**Goal of the exercise**
Check each line of the entries below for the word "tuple" and state only how many lines have it.

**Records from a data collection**
──────────

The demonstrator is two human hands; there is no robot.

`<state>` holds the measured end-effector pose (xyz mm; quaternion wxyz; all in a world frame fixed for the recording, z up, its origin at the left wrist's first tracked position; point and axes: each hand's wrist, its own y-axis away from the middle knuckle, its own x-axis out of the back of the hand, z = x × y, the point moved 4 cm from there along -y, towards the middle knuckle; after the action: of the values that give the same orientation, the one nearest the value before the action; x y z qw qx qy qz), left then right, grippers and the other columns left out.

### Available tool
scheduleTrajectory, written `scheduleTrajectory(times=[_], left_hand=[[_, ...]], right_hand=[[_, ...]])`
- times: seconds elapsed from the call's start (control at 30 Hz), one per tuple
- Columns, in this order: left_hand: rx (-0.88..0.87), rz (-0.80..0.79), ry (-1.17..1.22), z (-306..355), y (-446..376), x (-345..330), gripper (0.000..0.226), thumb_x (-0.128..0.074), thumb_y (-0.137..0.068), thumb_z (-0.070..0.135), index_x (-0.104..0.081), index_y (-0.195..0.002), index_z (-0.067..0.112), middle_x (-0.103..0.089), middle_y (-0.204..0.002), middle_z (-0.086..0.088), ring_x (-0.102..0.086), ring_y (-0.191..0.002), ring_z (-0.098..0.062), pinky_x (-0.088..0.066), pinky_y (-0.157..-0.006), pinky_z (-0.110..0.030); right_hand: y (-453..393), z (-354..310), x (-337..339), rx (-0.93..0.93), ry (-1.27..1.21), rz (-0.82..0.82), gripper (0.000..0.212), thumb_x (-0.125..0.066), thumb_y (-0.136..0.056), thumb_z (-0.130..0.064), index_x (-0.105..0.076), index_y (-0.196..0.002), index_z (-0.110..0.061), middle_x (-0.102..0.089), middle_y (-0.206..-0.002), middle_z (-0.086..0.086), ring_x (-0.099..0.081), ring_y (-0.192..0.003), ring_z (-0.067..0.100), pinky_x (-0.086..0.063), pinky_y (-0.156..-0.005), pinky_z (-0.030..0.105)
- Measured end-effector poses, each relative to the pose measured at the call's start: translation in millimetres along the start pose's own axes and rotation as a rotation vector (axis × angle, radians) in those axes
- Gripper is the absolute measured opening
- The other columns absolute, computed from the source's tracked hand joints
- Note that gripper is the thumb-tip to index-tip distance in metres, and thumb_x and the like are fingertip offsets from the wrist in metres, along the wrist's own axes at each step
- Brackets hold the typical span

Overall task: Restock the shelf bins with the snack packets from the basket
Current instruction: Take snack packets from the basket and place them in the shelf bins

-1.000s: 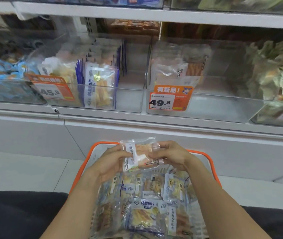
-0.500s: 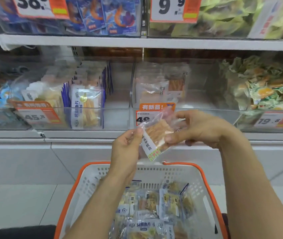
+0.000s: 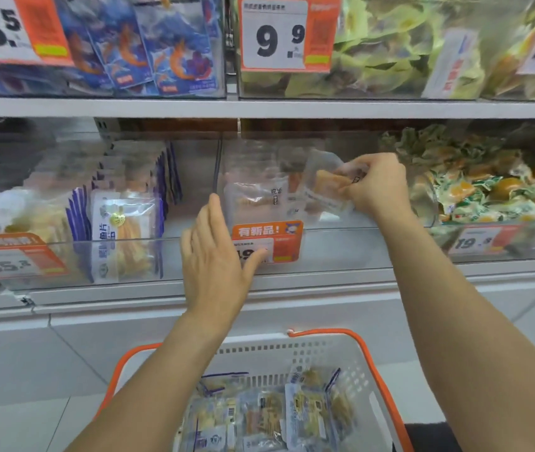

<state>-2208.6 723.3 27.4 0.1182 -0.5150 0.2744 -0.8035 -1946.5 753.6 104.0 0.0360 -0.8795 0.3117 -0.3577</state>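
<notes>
Behind blurred bin wall (image 3: 325,243), right hand (image 3: 377,184) pinches packet (image 3: 326,182).

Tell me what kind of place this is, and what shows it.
Most likely a shop's snack aisle. Clear shelf bins hold packaged snacks behind orange price tags, and an orange-rimmed shopping basket of packets sits below. The right hand holds a snack packet at a bin.

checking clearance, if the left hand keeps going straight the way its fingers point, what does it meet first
Probably the clear front wall of the middle shelf bin, beside the orange price tag. The left hand is open and points up and forward at it, though depth is unclear.
</notes>
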Motion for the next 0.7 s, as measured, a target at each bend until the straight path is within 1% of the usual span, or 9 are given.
scheduleTrajectory(times=[0.07, 0.13, 0.23, 0.33, 0.4, 0.47, 0.53, 0.63, 0.7], left_hand=[[0.015, 0.037, -0.069, 1.8, 1.3, -2.9, 0.105, -0.047, -0.082, 0.068, -0.017, -0.154, -0.002, -0.040, -0.150, -0.021, -0.042, -0.134, -0.035, -0.028, -0.112, -0.045], [0.017, 0.053, -0.111, 1.4, 0.9, -5.4, 0.104, -0.041, -0.082, 0.068, -0.018, -0.154, -0.004, -0.042, -0.148, -0.022, -0.045, -0.130, -0.036, -0.029, -0.110, -0.045], [0.006, 0.082, -0.119, -0.8, 0.4, -7.5, 0.103, -0.043, -0.083, 0.068, -0.020, -0.153, -0.004, -0.045, -0.145, -0.023, -0.048, -0.127, -0.037, -0.026, -0.109, -0.043], [0.033, 0.092, -0.131, 1.3, -2.1, -10.1, 0.102, -0.043, -0.082, 0.065, -0.022, -0.152, -0.005, -0.046, -0.143, -0.023, -0.047, -0.125, -0.038, -0.026, -0.108, -0.043], [0.052, 0.078, -0.130, 2.4, -2.4, -12.3, 0.103, -0.050, -0.082, 0.064, -0.021, -0.153, -0.005, -0.045, -0.143, -0.023, -0.046, -0.123, -0.038, -0.026, -0.107, -0.043], [0.045, 0.077, -0.123, 2.1, -1.5, -13.4, 0.104, -0.059, -0.082, 0.060, -0.019, -0.153, -0.004, -0.044, -0.142, -0.023, -0.046, -0.120, -0.038, -0.027, -0.106, -0.044], [0.033, 0.086, -0.114, 1.5, -1.1, -13.3, 0.104, -0.063, -0.081, 0.058, -0.019, -0.154, -0.004, -0.044, -0.142, -0.023, -0.046, -0.118, -0.039, -0.030, -0.105, -0.046], [0.020, 0.078, -0.095, 2.0, -0.5, -13.4, 0.104, -0.062, -0.083, 0.059, -0.019, -0.154, -0.004, -0.043, -0.143, -0.022, -0.045, -0.121, -0.038, -0.027, -0.107, -0.045], [0.007, 0.077, -0.085, 1.7, -0.1, -12.9, 0.104, -0.061, -0.084, 0.060, -0.019, -0.154, -0.004, -0.043, -0.144, -0.022, -0.045, -0.123, -0.038, -0.025, -0.108, -0.044]], right_hand=[[-27.3, 8.7, -21.9, -0.050, 0.066, -0.037, 0.022, -0.085, -0.077, -0.023, -0.075, -0.095, -0.017, -0.072, -0.102, 0.008, -0.067, -0.095, 0.024, -0.054, -0.081, 0.031], [-45.5, 9.7, -40.1, -0.069, 0.125, -0.062, 0.025, -0.082, -0.079, -0.023, -0.068, -0.095, -0.009, -0.069, -0.099, 0.004, -0.067, -0.095, 0.022, -0.054, -0.083, 0.032], [-60.6, 3.8, -62.9, 0.046, 0.370, -0.116, 0.018, -0.071, -0.087, -0.020, -0.070, -0.100, -0.008, -0.071, -0.105, 0.010, -0.069, -0.098, 0.030, -0.056, -0.084, 0.031], [-68.1, 7.6, -79.8, 0.087, 0.419, -0.128, 0.041, -0.074, -0.086, -0.032, -0.059, -0.110, -0.003, -0.066, -0.103, 0.012, -0.065, -0.094, 0.033, -0.049, -0.075, 0.031], [-70.6, 15.4, -85.9, 0.032, 0.396, -0.126, 0.066, -0.076, -0.081, -0.036, -0.047, -0.130, -0.002, -0.062, -0.119, 0.014, -0.064, -0.107, 0.034, -0.053, -0.083, 0.034], [-69.7, 21.2, -86.6, -0.049, 0.284, -0.161, 0.080, -0.081, -0.077, -0.035, -0.041, -0.139, -0.005, -0.057, -0.129, 0.015, -0.059, -0.116, 0.034, -0.050, -0.087, 0.033], [-69.6, 26.1, -86.1, -0.117, 0.124, -0.188, 0.089, -0.089, -0.071, -0.028, -0.039, -0.141, -0.005, -0.054, -0.133, 0.016, -0.056, -0.119, 0.035, -0.043, -0.084, 0.032], [-68.0, 28.1, -89.3, -0.118, 0.121, -0.221, 0.085, -0.090, -0.069, -0.028, -0.044, -0.137, -0.006, -0.056, -0.124, 0.013, -0.058, -0.116, 0.032, -0.045, -0.084, 0.032], [-65.4, 25.0, -91.5, -0.073, 0.206, -0.213, 0.072, -0.084, -0.069, -0.040, -0.051, -0.124, -0.008, -0.060, -0.110, 0.005, -0.065, -0.104, 0.027, -0.050, -0.078, 0.029]])
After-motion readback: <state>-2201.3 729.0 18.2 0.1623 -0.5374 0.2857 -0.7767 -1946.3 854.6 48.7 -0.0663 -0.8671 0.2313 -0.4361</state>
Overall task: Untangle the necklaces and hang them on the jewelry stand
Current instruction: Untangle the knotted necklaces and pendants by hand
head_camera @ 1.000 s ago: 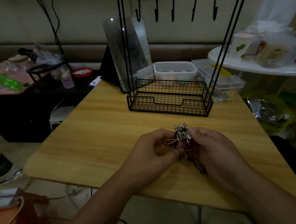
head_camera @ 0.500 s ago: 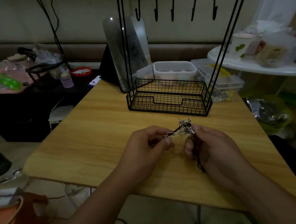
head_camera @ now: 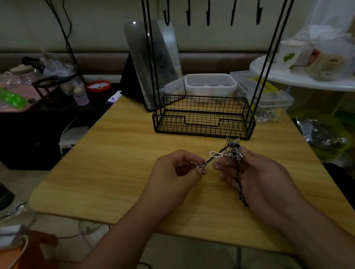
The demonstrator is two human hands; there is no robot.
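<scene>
Head view: the necklaces (head_camera: 232, 151) are a small knot of thin cord & shiny bits, held just in front of the jewelry stand (head_camera: 203, 120), above the worktop (head_camera: 119, 159). Prob. light, floppy, easy to snag, so take it by a loose end. Left hand (head_camera: 175, 172) fingers pinch one pulled-out end. Right hand (head_camera: 257, 170) fingers curl round the knot; cord hangs below it.

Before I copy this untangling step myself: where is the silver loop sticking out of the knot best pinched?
Pinch the silver loop at its free rounded end, coming from the left hand side. It juts leftward, clear of the tangled cluster that the right hand holds, so a fingertip grip probably fits there.
</scene>
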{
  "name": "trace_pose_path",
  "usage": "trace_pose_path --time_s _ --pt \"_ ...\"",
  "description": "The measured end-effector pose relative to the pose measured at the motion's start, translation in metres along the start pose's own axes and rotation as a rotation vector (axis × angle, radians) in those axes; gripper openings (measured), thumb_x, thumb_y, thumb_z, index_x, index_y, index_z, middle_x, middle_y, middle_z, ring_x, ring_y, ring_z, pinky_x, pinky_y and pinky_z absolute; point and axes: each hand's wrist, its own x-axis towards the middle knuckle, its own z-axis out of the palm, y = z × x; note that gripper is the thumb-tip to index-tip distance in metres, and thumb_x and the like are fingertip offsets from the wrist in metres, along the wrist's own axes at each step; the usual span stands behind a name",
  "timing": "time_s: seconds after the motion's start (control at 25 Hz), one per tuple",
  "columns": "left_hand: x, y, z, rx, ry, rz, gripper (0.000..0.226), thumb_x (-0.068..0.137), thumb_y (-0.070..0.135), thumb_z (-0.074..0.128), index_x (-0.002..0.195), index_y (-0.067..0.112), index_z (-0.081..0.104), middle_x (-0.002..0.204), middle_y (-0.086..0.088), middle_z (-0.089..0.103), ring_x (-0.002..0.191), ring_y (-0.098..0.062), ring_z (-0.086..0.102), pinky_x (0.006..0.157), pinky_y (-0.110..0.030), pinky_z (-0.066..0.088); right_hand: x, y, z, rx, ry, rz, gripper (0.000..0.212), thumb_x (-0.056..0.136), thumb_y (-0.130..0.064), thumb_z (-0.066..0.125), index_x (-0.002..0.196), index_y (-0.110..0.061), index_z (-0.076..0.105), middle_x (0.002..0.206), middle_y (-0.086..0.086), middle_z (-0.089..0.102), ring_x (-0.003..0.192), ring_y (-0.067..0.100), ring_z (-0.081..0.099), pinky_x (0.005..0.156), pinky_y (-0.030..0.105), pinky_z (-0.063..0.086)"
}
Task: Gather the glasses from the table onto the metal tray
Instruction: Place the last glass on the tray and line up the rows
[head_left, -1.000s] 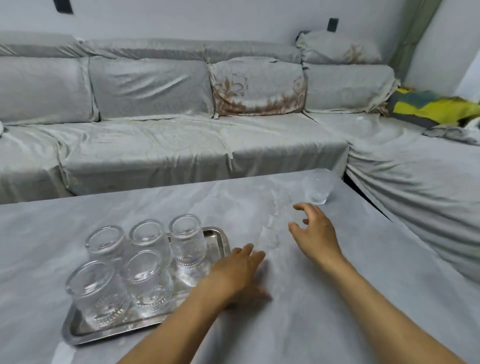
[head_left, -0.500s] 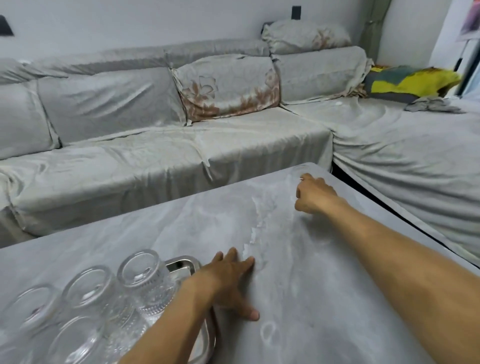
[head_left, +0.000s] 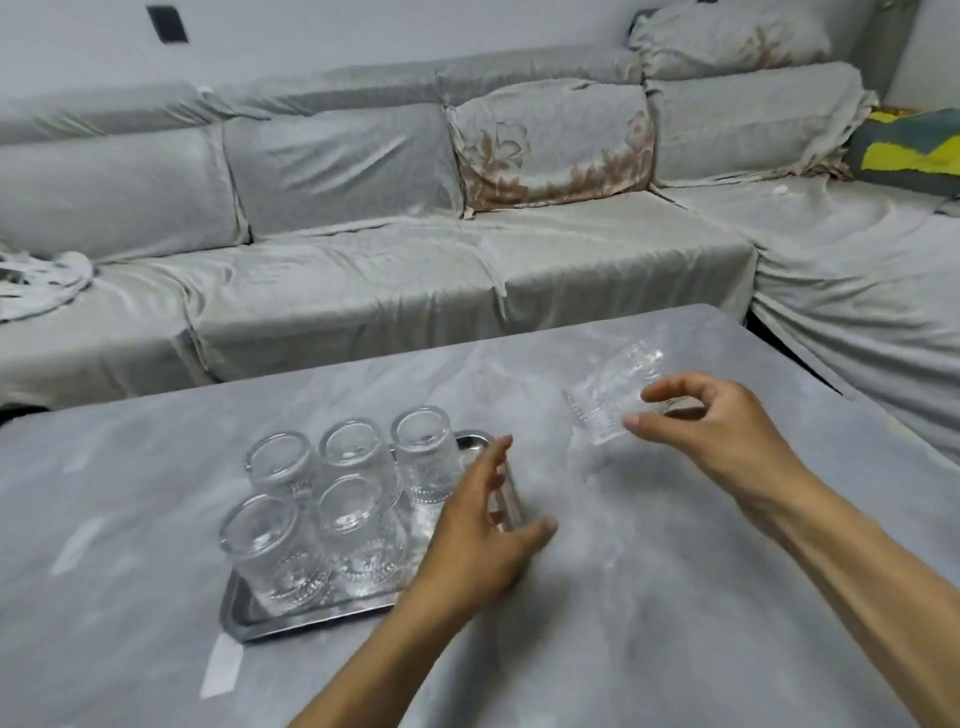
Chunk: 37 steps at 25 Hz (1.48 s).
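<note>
A metal tray (head_left: 249, 616) lies on the grey table (head_left: 649, 623) at centre left. Several clear patterned glasses (head_left: 358, 514) stand upside down on it, in two rows. My right hand (head_left: 717, 431) holds one more clear glass (head_left: 605, 400) above the table, to the right of the tray; the glass is tilted on its side and blurred. My left hand (head_left: 478, 540) rests with fingers spread over the tray's right edge, holding nothing.
A grey covered corner sofa (head_left: 415, 270) runs along the far and right sides of the table. A floral cushion (head_left: 550, 145) leans on its back. A yellow and green cloth (head_left: 909, 150) lies at the far right.
My right hand closed on the glass at the table's far right corner and has carried it back toward the tray. The left hand stayed by the tray's edge. The head turned back left.
</note>
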Motion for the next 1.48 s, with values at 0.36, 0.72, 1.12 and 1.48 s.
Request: trace_pose_path --time_s 0.36,0.72,1.12,1.48 --pt "-0.085 0.016 -0.092 -0.263 0.465 0.17 0.068 0.056 0.022 0.089 0.115 0.03 0.055 0.109 0.007 0.068 0.1 -0.008 0.068 0.09 -0.034 0.056 -0.113 -0.053 0.159 -0.017 -0.128 -0.192 0.034 0.069 -0.005 0.067 0.089 -0.028 0.052 0.098 -0.007 0.06 0.086 0.016 0.059 0.078 0.026 0.049" --pt "-0.085 -0.006 -0.13 -0.28 0.312 0.13 0.053 0.071 0.043 0.076 0.119 0.039 0.055 0.116 0.013 0.067 0.11 -0.006 0.064 0.086 -0.022 0.053 -0.096 -0.033 0.195 -0.4 0.029 -0.481 0.076 0.06 -0.037 0.082 0.129 -0.025 0.053 0.126 -0.006 0.062 0.112 0.019 0.05 0.092 0.036 0.044" --pt "-0.069 -0.073 -0.186 0.108 0.423 -0.493 0.069 0.057 0.018 0.075 0.123 0.025 0.055 0.113 0.002 0.064 0.097 -0.027 0.066 0.084 -0.051 0.057 -0.056 0.018 0.196 -0.208 -0.073 -0.054 0.08 0.057 -0.027 0.09 0.126 -0.023 0.051 0.118 -0.001 0.061 0.106 0.019 0.06 0.085 0.03 0.046" --pt "-0.075 -0.082 -0.179 0.189 0.429 -0.399 0.058 0.061 0.021 0.085 0.11 0.028 0.056 0.099 0.01 0.067 0.081 -0.014 0.069 0.075 -0.042 0.059 -0.062 0.017 0.206 -0.289 -0.093 -0.093 0.094 0.059 -0.036 0.087 0.139 -0.028 0.039 0.136 -0.001 0.054 0.119 0.02 0.055 0.096 0.035 0.047"
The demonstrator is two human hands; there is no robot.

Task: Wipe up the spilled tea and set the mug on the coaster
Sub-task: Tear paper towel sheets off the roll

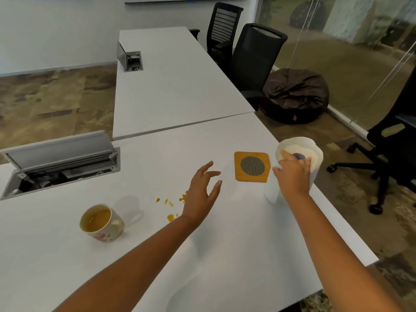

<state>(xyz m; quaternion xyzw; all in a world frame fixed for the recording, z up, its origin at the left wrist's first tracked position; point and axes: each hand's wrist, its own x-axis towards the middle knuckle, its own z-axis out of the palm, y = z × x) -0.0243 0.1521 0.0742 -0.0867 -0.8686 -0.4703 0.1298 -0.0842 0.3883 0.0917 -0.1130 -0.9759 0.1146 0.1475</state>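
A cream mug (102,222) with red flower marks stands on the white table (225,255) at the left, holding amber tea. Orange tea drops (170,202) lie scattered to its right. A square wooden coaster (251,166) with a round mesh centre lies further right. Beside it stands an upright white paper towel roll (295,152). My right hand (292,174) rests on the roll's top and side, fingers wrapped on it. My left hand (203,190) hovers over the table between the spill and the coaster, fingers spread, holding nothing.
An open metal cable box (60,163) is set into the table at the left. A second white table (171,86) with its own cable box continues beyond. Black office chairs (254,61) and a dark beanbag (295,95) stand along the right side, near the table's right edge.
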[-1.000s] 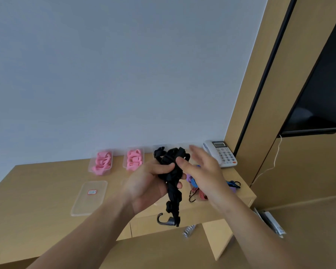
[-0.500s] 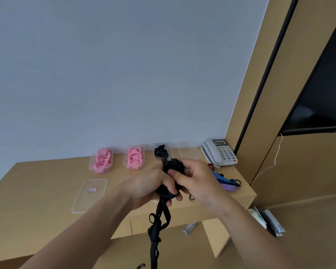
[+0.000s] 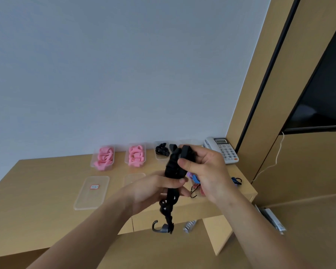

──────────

**Output for this exercise**
2